**The data**
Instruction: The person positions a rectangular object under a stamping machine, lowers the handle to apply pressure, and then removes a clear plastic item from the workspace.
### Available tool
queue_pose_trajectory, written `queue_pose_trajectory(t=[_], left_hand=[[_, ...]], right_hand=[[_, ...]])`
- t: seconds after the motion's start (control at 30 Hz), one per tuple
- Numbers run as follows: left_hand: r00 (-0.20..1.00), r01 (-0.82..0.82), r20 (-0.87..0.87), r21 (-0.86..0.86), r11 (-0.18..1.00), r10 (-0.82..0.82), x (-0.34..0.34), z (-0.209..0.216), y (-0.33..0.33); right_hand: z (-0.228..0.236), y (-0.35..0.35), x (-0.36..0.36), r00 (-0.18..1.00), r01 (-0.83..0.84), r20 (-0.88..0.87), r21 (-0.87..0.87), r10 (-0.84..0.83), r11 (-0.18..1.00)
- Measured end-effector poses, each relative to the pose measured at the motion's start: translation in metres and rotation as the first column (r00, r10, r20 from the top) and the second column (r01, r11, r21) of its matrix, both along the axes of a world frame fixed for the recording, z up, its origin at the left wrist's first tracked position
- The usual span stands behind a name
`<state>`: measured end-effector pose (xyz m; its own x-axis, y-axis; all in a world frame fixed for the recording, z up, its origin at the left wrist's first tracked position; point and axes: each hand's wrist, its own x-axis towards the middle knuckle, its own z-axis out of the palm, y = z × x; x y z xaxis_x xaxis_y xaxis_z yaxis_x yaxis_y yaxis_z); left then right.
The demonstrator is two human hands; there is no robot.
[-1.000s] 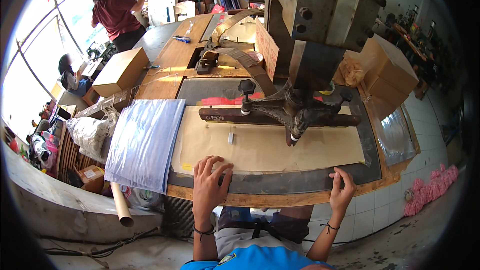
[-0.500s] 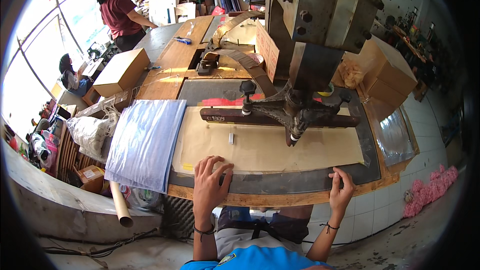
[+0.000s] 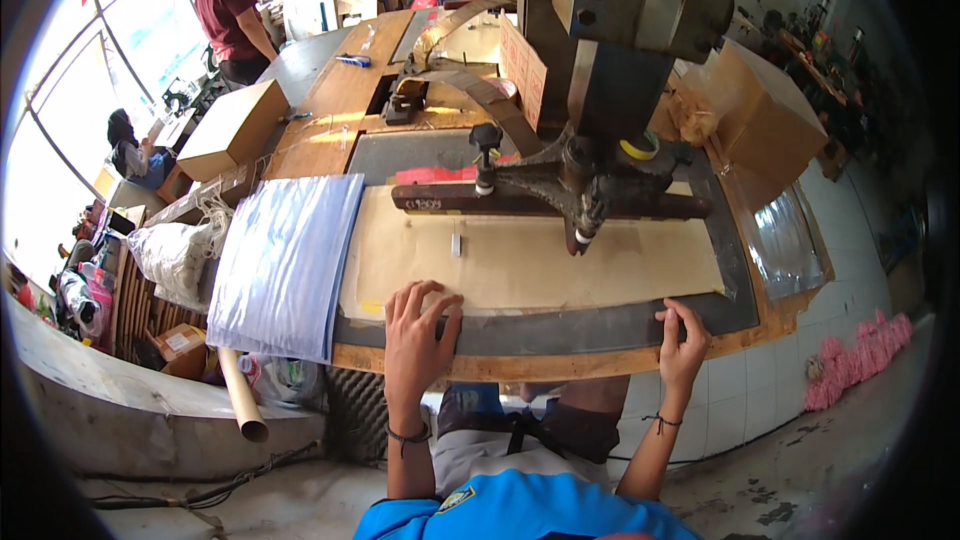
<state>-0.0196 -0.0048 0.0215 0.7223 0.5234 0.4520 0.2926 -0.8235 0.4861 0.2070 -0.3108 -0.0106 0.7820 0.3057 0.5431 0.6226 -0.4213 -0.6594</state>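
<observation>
My left hand [image 3: 420, 332] rests at the near edge of a long tan sheet [image 3: 560, 275], its fingers bent and apart, holding nothing. My right hand [image 3: 684, 345] is at the table's front edge, near the sheet's right end. Its fingers are loosely curled, with a gap between thumb and forefinger and nothing visible in it. A dark metal bar [image 3: 640, 202] on the spidery bracket of a press [image 3: 575, 178] spans the sheet's far part. A small whitish piece [image 3: 456, 245] lies on the sheet, in front of the bar.
Left of the sheet lies a stack of clear bluish plastic sheets [image 3: 285, 265]. Cardboard boxes stand at the far left [image 3: 235, 130] and far right [image 3: 765, 130]. Shiny plastic [image 3: 785, 245] lies at the table's right end. A person in a dark red shirt [image 3: 230, 20] stands beyond the table.
The view has tilted, so the table and press sit higher in the picture. Both hands keep nearly the same places against the table. The bar and the sheet show no clear movement.
</observation>
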Motion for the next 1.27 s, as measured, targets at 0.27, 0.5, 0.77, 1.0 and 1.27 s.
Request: queue_pose_trajectory(t=[0.27,0.5,0.77,1.0,1.27], left_hand=[[0.999,0.024,0.020,0.033,0.999,-0.025,0.000,-0.007,0.001],[0.998,0.026,0.050,0.016,1.000,-0.027,-0.002,-0.004,-0.001],[0.999,0.011,0.047,0.006,1.000,-0.011,-0.003,-0.003,-0.002],[0.998,0.010,0.059,0.016,1.000,-0.011,0.000,-0.003,0.000],[1.000,0.004,0.024,-0.007,1.000,-0.004,-0.001,-0.012,0.007]], right_hand=[[0.003,0.000,-0.001,1.000,-0.016,0.015,-0.007,0.016,1.000],[0.003,-0.001,-0.002,1.000,-0.019,0.000,-0.008,0.019,1.000],[0.000,-0.002,0.001,1.000,-0.016,-0.004,0.001,0.016,1.000],[0.006,0.000,0.003,1.000,-0.028,0.007,0.004,0.028,1.000],[-0.006,0.009,0.013,0.998,-0.053,0.030,-0.050,0.054,0.997]])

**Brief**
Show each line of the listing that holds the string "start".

**Answer area**
- t: seconds after the motion's start (control at 30 Hz), one per tuple
- Measured end-effector poses, each relative to the pose measured at the motion's start: translation in metres and rotation as the first column (r00, r10, r20 from the top) and the second column (r01, r11, r21) of its matrix, both along the axes of a world frame fixed for the recording, z up, its origin at the left wrist's first tracked position

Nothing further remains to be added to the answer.